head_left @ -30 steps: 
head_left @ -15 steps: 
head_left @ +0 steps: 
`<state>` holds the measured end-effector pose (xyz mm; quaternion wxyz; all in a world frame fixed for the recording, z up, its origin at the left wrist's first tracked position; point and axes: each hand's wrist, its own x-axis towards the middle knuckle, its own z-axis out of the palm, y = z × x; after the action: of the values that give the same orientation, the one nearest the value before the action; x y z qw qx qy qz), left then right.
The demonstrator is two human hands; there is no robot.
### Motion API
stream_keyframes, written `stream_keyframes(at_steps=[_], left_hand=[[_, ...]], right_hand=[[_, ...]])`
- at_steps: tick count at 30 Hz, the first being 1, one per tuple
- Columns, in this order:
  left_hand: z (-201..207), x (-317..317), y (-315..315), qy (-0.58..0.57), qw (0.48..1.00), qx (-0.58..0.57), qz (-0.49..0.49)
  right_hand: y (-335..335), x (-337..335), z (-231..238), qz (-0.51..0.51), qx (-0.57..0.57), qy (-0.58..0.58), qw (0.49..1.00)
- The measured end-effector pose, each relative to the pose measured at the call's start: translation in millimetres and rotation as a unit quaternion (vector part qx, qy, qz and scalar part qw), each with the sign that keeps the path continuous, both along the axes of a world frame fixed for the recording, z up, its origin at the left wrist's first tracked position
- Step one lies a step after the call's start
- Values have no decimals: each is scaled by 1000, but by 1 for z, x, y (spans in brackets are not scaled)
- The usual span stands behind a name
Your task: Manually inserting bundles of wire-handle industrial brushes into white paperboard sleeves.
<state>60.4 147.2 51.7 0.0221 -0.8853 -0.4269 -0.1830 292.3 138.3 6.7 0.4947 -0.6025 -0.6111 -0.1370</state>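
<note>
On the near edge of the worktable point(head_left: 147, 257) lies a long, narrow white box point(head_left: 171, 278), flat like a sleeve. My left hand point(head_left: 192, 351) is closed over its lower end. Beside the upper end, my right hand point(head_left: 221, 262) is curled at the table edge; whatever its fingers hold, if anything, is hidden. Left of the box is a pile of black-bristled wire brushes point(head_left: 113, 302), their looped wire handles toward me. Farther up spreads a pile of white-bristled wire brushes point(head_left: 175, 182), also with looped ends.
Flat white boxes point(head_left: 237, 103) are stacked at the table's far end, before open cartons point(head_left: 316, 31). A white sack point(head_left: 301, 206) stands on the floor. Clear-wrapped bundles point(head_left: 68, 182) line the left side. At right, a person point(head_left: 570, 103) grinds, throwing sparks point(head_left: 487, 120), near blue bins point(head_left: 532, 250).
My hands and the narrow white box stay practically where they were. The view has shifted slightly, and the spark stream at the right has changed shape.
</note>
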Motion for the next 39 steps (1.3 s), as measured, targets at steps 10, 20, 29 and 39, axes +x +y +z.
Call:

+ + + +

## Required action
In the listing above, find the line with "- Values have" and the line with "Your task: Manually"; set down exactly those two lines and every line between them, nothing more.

## Finished exercise
- Values have no decimals: each is scaled by 1000, but by 1 for z, x, y (spans in brackets are not scaled)
- The usual span stands behind a name
Your task: Manually inserting bundles of wire-handle industrial brushes into white paperboard sleeves.

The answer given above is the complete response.